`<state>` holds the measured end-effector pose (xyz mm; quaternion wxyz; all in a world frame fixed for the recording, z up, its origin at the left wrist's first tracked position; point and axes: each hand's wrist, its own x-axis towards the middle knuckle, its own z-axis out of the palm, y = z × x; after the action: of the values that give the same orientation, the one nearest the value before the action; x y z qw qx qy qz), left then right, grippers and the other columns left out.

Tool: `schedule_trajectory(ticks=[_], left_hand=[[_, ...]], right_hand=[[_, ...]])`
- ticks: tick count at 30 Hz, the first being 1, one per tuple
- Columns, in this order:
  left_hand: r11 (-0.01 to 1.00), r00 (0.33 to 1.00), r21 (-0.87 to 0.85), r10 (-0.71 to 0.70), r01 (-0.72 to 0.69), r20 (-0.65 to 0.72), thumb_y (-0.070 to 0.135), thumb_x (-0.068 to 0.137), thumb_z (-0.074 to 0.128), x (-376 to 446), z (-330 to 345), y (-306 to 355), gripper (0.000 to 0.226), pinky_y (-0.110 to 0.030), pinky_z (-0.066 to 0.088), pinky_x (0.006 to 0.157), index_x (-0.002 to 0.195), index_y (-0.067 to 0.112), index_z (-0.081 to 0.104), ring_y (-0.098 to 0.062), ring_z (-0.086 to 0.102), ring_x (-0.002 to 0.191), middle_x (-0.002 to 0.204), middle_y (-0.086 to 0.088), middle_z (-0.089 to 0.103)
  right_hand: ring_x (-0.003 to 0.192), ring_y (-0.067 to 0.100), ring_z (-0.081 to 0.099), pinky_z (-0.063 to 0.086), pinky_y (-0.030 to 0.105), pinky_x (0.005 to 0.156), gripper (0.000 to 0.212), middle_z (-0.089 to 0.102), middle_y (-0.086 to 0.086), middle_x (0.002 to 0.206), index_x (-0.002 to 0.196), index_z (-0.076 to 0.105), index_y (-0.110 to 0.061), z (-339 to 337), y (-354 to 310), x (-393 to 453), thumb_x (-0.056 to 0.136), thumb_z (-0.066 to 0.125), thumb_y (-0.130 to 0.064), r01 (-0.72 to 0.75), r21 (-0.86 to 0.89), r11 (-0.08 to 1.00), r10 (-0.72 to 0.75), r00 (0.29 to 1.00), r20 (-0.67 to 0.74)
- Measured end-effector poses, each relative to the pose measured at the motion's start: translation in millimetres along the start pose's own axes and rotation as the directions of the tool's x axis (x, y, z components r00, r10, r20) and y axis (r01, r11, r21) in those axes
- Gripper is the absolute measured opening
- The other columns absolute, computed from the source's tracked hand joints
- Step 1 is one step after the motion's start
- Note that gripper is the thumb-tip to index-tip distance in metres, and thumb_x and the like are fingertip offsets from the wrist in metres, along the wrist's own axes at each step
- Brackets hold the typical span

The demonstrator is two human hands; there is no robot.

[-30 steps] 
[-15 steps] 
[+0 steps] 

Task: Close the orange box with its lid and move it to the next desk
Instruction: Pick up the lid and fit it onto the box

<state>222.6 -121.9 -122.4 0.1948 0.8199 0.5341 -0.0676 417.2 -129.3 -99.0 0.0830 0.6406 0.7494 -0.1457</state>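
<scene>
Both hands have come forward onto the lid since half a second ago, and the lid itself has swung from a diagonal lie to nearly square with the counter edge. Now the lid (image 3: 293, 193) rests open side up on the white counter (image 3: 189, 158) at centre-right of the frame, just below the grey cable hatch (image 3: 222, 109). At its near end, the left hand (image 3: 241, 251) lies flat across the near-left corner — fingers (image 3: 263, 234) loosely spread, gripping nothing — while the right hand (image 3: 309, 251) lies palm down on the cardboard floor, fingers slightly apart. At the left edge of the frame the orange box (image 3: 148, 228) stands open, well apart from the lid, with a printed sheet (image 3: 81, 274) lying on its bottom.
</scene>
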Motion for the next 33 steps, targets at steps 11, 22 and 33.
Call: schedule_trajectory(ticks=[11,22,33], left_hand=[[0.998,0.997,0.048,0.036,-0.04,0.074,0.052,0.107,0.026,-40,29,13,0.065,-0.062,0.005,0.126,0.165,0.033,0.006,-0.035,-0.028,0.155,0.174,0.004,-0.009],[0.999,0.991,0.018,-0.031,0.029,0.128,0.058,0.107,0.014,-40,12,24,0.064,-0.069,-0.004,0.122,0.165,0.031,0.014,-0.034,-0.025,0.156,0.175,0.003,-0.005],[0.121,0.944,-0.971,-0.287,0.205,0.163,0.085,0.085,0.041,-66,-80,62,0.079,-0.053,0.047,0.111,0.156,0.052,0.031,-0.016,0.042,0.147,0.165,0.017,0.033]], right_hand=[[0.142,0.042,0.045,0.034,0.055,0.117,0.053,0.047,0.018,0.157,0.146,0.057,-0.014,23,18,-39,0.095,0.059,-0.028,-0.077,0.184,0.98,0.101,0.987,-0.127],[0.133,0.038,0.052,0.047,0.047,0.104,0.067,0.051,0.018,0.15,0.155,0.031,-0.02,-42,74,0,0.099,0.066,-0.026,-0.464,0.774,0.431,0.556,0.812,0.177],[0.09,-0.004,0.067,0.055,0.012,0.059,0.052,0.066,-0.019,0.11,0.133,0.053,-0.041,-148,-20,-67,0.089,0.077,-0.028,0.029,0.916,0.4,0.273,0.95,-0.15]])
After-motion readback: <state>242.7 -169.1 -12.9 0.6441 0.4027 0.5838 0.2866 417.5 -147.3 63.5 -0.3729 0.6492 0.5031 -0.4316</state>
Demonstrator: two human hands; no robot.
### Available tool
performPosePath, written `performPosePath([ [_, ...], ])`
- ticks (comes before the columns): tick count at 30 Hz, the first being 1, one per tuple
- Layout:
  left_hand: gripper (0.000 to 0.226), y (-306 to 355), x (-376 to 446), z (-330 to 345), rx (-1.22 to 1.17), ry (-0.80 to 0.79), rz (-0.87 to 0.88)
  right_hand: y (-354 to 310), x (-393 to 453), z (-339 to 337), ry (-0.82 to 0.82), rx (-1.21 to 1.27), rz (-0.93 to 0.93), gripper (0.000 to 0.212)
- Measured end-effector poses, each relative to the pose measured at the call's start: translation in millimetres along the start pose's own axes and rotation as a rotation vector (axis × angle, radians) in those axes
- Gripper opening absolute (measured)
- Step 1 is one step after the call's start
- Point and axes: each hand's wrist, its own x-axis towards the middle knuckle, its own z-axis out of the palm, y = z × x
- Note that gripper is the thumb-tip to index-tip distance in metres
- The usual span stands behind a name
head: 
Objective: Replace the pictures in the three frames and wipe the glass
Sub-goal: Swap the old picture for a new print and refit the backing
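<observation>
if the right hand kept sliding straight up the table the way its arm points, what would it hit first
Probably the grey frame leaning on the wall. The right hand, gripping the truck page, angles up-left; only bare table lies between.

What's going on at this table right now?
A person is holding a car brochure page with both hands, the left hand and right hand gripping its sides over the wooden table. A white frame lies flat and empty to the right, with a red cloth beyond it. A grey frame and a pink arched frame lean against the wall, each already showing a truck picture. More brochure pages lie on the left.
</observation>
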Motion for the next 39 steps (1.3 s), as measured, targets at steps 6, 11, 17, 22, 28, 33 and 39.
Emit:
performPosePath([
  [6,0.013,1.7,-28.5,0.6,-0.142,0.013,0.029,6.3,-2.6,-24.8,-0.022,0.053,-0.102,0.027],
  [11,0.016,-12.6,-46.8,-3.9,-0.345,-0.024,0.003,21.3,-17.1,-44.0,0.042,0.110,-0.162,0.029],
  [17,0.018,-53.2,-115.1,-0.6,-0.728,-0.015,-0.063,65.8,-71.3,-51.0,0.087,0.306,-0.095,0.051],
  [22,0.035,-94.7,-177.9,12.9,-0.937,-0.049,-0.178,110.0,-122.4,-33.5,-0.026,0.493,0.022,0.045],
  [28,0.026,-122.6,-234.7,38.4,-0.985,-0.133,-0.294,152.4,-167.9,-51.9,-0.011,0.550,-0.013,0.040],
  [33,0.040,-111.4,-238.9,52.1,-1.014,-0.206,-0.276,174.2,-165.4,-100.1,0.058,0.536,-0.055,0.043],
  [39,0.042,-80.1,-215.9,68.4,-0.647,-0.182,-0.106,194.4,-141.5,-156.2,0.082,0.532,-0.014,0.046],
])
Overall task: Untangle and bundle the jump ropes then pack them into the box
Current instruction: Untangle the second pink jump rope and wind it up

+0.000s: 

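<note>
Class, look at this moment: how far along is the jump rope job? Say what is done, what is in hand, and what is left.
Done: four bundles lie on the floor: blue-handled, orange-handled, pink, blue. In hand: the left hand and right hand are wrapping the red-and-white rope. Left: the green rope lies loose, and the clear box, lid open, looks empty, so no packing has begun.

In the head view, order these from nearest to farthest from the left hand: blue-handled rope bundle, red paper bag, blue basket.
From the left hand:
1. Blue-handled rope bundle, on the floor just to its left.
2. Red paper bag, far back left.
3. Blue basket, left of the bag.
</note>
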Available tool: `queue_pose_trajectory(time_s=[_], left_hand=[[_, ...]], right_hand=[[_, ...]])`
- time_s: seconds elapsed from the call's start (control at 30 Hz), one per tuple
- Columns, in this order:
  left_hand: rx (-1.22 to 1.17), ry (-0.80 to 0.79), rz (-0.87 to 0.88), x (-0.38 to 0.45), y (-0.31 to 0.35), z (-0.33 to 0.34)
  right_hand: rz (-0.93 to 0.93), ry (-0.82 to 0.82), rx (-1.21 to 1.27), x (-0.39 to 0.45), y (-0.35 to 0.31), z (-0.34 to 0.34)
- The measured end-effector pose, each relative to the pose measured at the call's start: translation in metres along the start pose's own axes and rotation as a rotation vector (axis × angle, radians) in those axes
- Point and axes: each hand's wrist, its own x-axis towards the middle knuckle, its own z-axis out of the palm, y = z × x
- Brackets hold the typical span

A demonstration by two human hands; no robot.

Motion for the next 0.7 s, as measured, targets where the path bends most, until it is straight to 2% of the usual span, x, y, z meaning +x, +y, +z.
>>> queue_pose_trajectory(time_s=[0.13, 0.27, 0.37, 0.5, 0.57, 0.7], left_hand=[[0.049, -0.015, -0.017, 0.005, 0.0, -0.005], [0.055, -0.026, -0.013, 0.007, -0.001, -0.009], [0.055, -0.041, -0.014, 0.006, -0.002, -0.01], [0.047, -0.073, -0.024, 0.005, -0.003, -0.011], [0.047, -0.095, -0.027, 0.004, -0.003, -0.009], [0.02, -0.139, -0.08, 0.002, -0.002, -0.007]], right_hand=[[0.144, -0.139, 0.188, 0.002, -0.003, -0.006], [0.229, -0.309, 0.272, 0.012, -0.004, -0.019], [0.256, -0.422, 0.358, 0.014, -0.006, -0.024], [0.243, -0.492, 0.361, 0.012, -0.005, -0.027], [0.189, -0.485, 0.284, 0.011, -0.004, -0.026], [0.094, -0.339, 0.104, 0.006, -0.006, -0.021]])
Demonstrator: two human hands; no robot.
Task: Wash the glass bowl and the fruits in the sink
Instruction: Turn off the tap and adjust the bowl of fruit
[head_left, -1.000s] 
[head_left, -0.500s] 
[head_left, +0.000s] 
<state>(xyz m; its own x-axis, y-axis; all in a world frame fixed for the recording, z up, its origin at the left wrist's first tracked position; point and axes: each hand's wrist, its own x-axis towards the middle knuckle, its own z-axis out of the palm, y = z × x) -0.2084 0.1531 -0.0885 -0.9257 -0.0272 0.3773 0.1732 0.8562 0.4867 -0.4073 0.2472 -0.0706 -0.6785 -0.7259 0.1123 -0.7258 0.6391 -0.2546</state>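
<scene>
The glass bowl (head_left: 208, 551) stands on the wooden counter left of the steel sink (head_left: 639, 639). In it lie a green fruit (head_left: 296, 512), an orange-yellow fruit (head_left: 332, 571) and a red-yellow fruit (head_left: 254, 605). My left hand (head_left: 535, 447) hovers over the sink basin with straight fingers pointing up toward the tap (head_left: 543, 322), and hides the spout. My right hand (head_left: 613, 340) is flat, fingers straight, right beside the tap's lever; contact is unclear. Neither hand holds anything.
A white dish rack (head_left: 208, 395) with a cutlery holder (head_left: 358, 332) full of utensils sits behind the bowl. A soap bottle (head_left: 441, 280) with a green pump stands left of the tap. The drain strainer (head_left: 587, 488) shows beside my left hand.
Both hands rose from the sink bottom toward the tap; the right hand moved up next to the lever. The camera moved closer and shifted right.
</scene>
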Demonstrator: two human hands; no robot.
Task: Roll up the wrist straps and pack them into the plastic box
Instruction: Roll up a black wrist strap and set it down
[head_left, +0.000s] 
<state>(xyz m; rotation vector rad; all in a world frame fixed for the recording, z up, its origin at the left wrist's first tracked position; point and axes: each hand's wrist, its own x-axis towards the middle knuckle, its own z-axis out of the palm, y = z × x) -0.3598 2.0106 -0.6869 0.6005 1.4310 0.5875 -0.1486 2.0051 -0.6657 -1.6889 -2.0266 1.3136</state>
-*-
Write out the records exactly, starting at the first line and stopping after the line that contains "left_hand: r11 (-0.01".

PROBLEM SOLUTION -
`<state>` holds the measured end-effector pose (xyz mm; quaternion wxyz; all in a world frame fixed for the recording, z up, its origin at the left wrist's first tracked position; point and axes: each hand's wrist, its own x-axis towards the middle knuckle, its own z-axis out of the palm, y = z × x; after the action: of the values that give the same orientation, the one nearest the value before the action; x y z qw qx qy qz), left then right, grippers and the other columns left out.

Tool: `schedule_trajectory(ticks=[_], left_hand=[[_, ...]], right_hand=[[_, ...]])`
- ticks: tick count at 30 Hz, the first being 1, one per tuple
- Columns, in this order:
  left_hand: r11 (-0.01 to 1.00), r00 (0.33 to 1.00), r21 (-0.87 to 0.85), r10 (-0.71 to 0.70), r01 (-0.72 to 0.69), r20 (-0.65 to 0.72), thumb_y (-0.070 to 0.135), thumb_x (-0.068 to 0.137), thumb_z (-0.074 to 0.128), x (-376 to 446), z (-330 to 345), y (-306 to 355), gripper (0.000 to 0.226), pinky_y (-0.110 to 0.030), pinky_z (-0.066 to 0.088), pinky_x (0.006 to 0.157), index_x (-0.002 to 0.195), index_y (-0.067 to 0.112), index_z (-0.081 to 0.104), ring_y (-0.098 to 0.062), ring_z (-0.086 to 0.102), ring_x (-0.002 to 0.191), middle_x (-0.002 to 0.204), middle_y (-0.086 to 0.088), middle_z (-0.089 to 0.103)

This exercise has been answered in full.